For the twangMediation package in R, Coffman et al. provided a vignette on causal mediation analysis in the context of health disparity research. Specifically, the vignette examined possible mediating pathways for substance use disparities among sexual minority women. Data for this analysis comes from the National Survey of Drug Use and Health (NSDUH) and is available from the R package.

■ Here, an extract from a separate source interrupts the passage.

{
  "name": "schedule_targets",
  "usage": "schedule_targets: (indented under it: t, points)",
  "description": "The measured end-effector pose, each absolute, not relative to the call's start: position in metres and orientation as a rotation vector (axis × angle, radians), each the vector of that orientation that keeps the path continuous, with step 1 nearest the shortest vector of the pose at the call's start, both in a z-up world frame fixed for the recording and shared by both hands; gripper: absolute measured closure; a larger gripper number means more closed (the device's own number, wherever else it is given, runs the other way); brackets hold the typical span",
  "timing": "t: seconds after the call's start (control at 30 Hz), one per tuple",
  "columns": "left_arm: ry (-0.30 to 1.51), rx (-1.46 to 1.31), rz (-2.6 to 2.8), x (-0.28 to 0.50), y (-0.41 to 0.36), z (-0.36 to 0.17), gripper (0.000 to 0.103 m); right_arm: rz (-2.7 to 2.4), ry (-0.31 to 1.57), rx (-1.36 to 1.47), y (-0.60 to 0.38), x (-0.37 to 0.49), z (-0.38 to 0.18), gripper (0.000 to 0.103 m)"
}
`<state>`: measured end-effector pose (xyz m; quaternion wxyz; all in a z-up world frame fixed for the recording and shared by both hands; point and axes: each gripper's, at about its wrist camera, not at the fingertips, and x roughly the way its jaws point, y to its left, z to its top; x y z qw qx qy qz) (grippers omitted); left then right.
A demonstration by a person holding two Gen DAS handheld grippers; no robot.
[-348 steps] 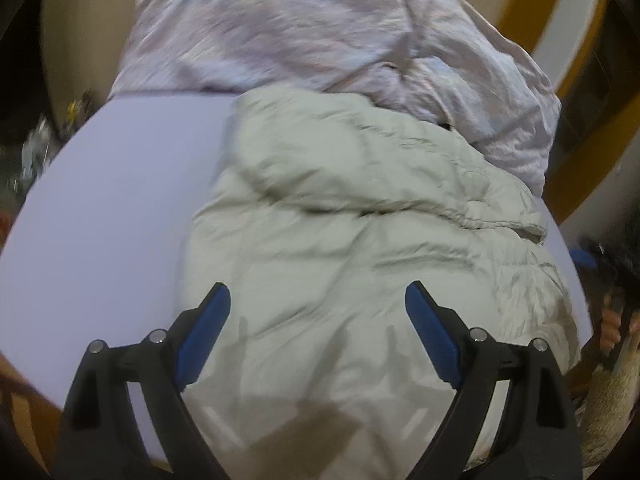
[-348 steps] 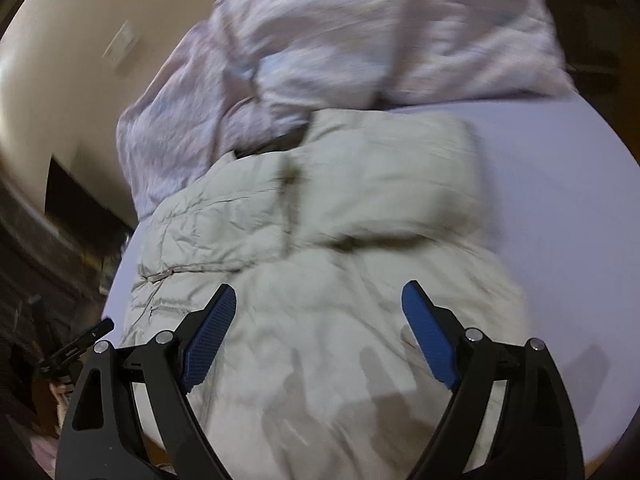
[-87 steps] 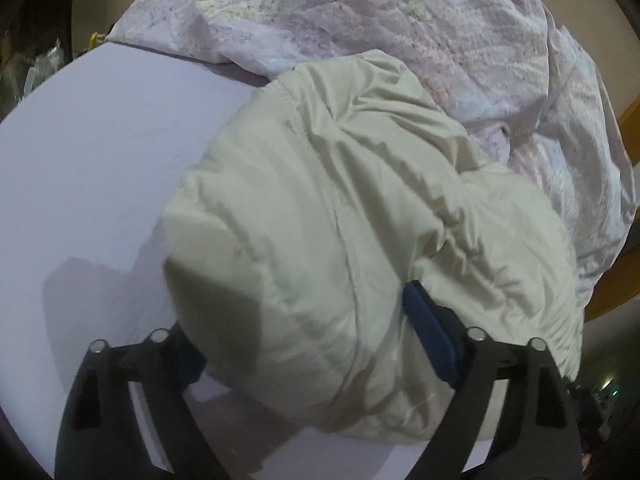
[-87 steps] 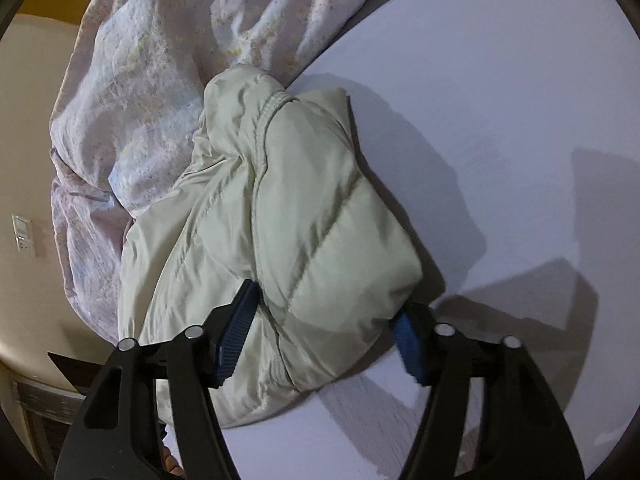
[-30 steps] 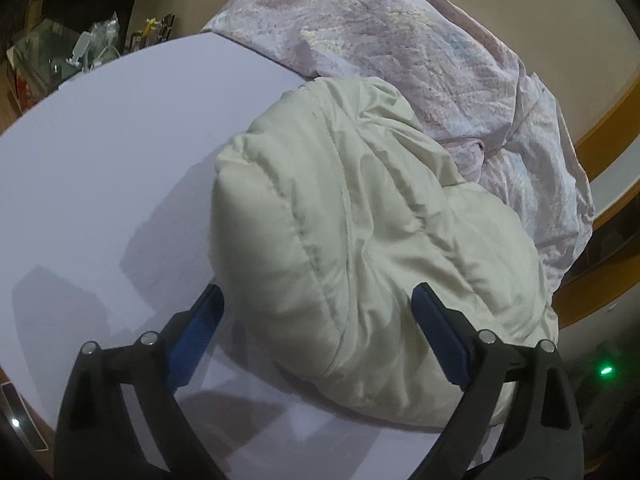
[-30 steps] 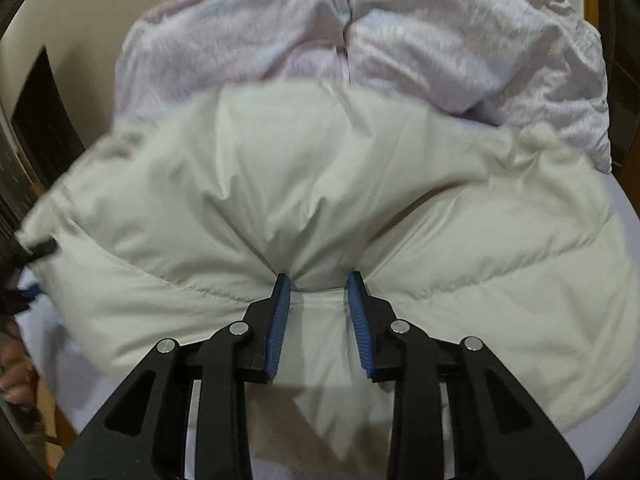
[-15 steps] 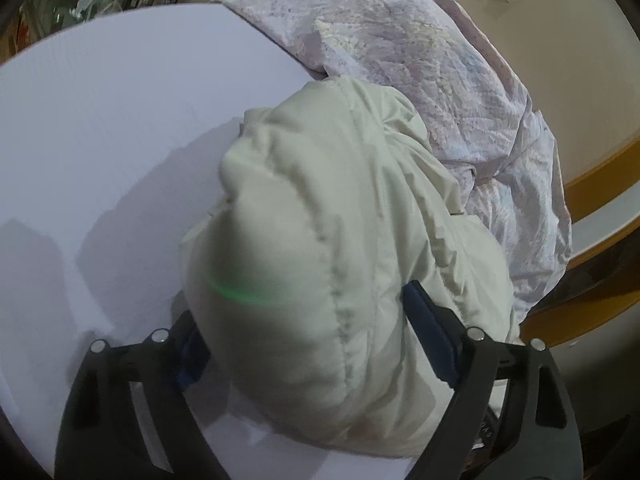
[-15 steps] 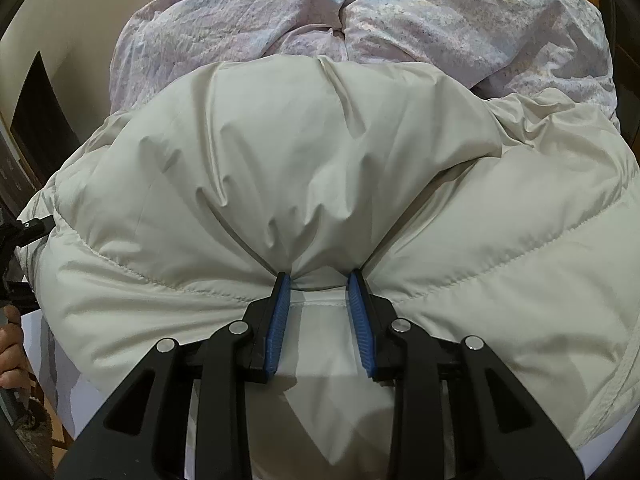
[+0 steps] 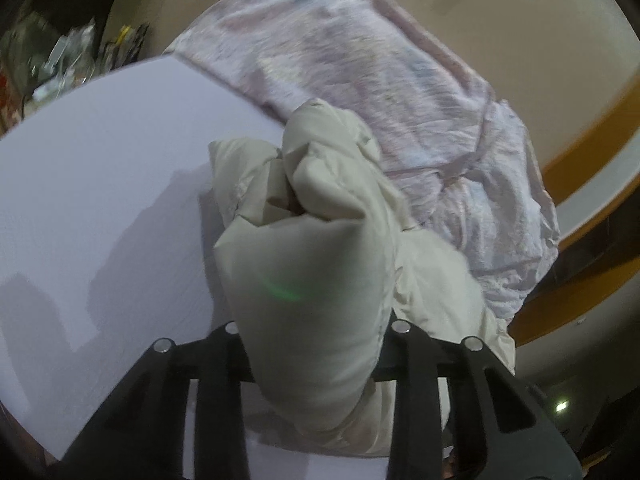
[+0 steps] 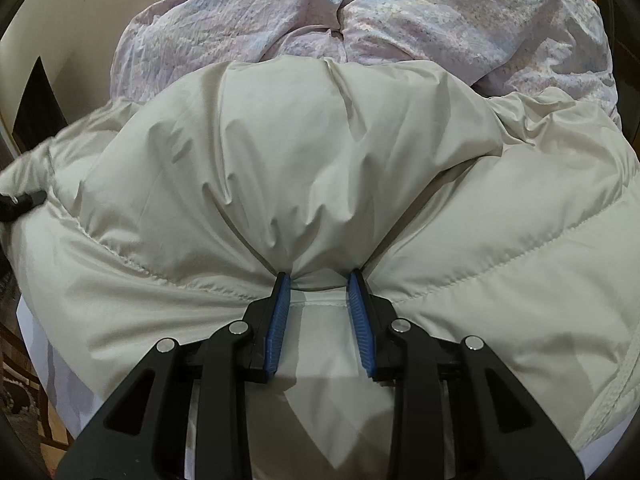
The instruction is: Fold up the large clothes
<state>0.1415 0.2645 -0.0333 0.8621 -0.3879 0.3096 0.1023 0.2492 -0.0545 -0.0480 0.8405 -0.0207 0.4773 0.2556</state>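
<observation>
A cream puffy quilted jacket [image 9: 320, 256] lies bunched on the lilac bed sheet [image 9: 100, 168]. In the left wrist view my left gripper [image 9: 312, 332] is shut on a thick roll of the jacket, which bulges up between the jaws and hides the blue pads. In the right wrist view the jacket [image 10: 320, 160] fills the frame. My right gripper [image 10: 320, 280] is shut on a pinched fold of the jacket near its hem, with the fabric puckered between the blue pads [image 10: 280, 312].
A crumpled pale pink floral quilt [image 9: 380, 80] is heaped behind the jacket against the beige wall; it also shows in the right wrist view [image 10: 400, 12]. Cluttered items [image 9: 60, 60] stand past the bed's far left edge. An orange wooden frame [image 9: 580, 152] runs at right.
My left gripper has closed on the jacket's bulging end and the jacket has bunched up narrower. My right gripper keeps its hold on the pinched fold.
</observation>
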Motion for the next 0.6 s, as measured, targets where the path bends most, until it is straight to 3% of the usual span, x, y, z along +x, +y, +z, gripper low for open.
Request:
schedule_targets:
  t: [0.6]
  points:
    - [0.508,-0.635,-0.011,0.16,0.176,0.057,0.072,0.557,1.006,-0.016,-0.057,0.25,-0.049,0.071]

Drawing from this vignette, we show how delicatessen can be used to conduct causal mediation analyses. Note that the provided data consists of more than 40,000 observations, so fitting these models might take a second.

Setup

[1]:
import numpy as np
import scipy as sp
import pandas as pd
from formulaic import model_matrix

import delicatessen as deli
from delicatessen import MEstimator
from delicatessen.estimating_equations import ee_regression, ee_ipw
from delicatessen.utilities import inverse_logit, spline, regression_predictions

print("Versions")
print("NumPy:        ", np.__version__)
print("SciPy:        ", sp.__version__)
print("pandas:       ", pd.__version__)
print("Delicatessen: ", deli.__version__)
Versions
NumPy:         2.3.5
SciPy:         1.16.3
pandas:        2.3.3
Delicatessen:  4.1
[2]:
d = pd.read_csv("data/nsduh.csv")

In the context of the vignette, interest was in the disparities of adult smoking status (cigmon) by sexual minority (e.g., lesbian, gay, bisexual; lgb_flag) as mediated by early smoking initiation (prior to age 15; cig15). The adjustment set is age (age), race (race), education (educ), income (income), and employment (employ).

Average Causal Effect

To start, we will estimate the average causal effect of sexual minority on adult smoking status as done in the vignette. We will do this using an inverse probability of treatment weighting estimator. The weights are defined as

\[IPTW = \frac{A_i}{\Pr(A_i = 1 \mid W_i)} + \frac{1 - A_i}{1 - \Pr(A_i = 1 \mid W_i)}\]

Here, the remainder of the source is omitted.